ASSIGNMENT — Can you find the lines of the listing that include "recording" and copy every one?

* * * * * * *

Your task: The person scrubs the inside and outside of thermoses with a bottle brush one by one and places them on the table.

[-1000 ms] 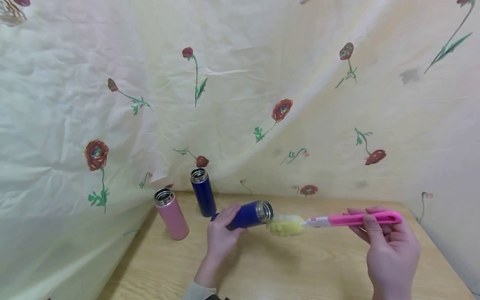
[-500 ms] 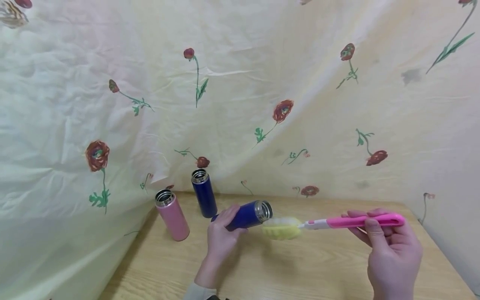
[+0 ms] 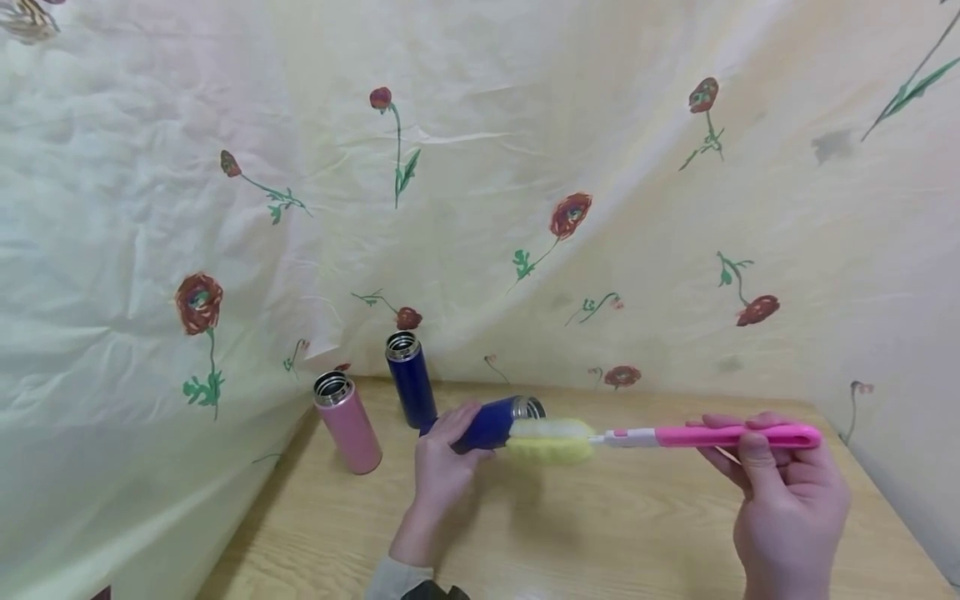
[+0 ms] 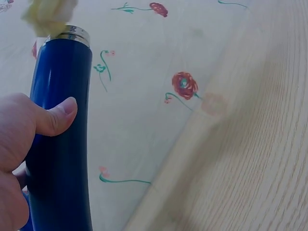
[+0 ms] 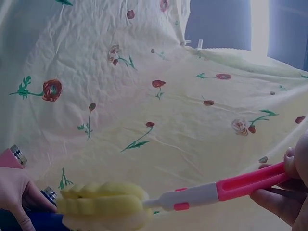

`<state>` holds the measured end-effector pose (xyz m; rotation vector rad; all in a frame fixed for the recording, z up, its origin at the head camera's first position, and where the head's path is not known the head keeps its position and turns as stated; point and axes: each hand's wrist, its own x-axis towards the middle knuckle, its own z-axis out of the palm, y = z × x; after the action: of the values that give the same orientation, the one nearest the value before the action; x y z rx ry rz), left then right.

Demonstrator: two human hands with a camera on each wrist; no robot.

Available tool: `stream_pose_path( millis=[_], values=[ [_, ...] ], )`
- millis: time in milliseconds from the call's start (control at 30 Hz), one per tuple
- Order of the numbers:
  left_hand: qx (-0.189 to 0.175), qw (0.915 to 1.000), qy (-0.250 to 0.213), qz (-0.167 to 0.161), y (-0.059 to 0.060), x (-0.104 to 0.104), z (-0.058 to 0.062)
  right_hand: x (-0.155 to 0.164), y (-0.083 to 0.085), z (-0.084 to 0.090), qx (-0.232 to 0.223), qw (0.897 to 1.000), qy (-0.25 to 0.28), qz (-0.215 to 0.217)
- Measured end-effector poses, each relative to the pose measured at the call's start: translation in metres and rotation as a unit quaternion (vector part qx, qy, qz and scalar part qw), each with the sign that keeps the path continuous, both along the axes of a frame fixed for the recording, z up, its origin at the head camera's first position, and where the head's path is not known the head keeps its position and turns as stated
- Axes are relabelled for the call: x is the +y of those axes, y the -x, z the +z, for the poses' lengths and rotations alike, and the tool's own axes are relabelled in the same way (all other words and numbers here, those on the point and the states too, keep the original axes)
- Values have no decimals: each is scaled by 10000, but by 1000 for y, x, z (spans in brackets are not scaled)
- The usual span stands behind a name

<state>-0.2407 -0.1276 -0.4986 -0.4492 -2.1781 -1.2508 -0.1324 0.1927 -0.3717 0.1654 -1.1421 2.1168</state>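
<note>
Brush head advanced toward 9 o'clock since a second ago: yellow-and-white sponge head [image 3: 552,442] was mostly clear of the blue bottle [image 3: 487,423], now overlaps it just below the neck. Clock reference: head view, 12 at the far edge.

My left hand [image 3: 442,462] grips the blue bottle, which is tilted, mouth toward 2 o'clock. Left wrist view shows my thumb [image 4: 60,118] across the wall; the other fingers are largely hidden, and the base runs out of frame. Contact between bottle and desk [image 3: 622,517]: cannot tell.

My right hand [image 3: 791,500] pinches the bottle brush [image 3: 633,437] by its pink handle [image 3: 708,437], thumb against fingers; brush lies near level, sponge end at 9 o'clock. The wrist is cut off at 6 o'clock.

Sponge masks the lower part of the bottle's rim. Whether it touches the wall or sits just in front is unclear; left wrist view has it blurred across the mouth.

Pink bottle [image 3: 352,433] stands upright at 10 o'clock from my left hand, second blue bottle [image 3: 412,387] at 11, behind it flowered cloth [image 3: 465,167]. Right wrist view crops the pink one at its edge.
</note>
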Motion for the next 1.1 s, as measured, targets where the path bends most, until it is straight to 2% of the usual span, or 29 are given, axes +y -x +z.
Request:
stream_pose_path(
  millis=[133,200,300,367,433,500,600,700,767,900,967,1100],
  values=[
    [68,10000,38,-45,1,2,-1,1,3,-3,759,9955,363,427],
    [5,10000,0,-47,0,3,-1,2,4,-4,941,9931,466,519],
    [-266,9995,-174,-23,-1,6,0,2,6,-1,860,9938,616,331],
    [-586,9971,-477,-36,-2,8,3,4,8,1,665,9938,874,170],
    [-932,9911,-941,-116,-2,10,8,7,11,4,425,9917,1210,101],
    [-1244,9810,-1469,-261,-2,10,13,12,16,5,287,9849,1691,239],
    [-1470,9657,-2077,-522,0,11,17,24,25,1,275,9656,2456,812],
    [-1609,9526,-2435,-856,1,12,16,39,35,-9,306,9376,3068,1604],
    [-1673,9466,-2559,-1022,1,14,17,48,40,-16,227,9138,3430,2163],
    [-1936,9340,-2724,-1263,-1,20,21,62,46,-27,-126,8765,3886,2840],
    [-2077,9270,-2776,-1432,-1,25,23,68,47,-31,-265,8656,4024,2968],
    [-2365,9073,-2973,-1805,-4,37,26,77,47,-37,-452,8506,4238,3078]
  ],
)
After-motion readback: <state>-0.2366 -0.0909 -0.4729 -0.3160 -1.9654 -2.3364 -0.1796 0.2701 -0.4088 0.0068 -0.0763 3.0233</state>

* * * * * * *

EXERCISE ANSWER —
`<state>` holds the measured end-effector pose (xyz m; rotation vector rad; all in a frame fixed for the recording, z up, its origin at the head camera's first position, and where the head's path is not known the head keeps its position and turns as stated; point and axes: each hand's wrist, its own x-axis towards the middle knuckle, its own z-axis out of the palm, y = z × x; after the action: of the values that give the same orientation, the one nearest the value before the action; x y z rx ry rz), left then right.
- Measured end-effector poses, each relative to the pose measured at the call's start: translation in metres and rotation as a unit quaternion (vector part qx, qy, qz and scalar part qw), each with the sign that keeps the path continuous, both along the axes of a frame fixed for the recording, z up, its origin at the head camera's first position, and where the head's path is not known the head keeps its position and turns as stated

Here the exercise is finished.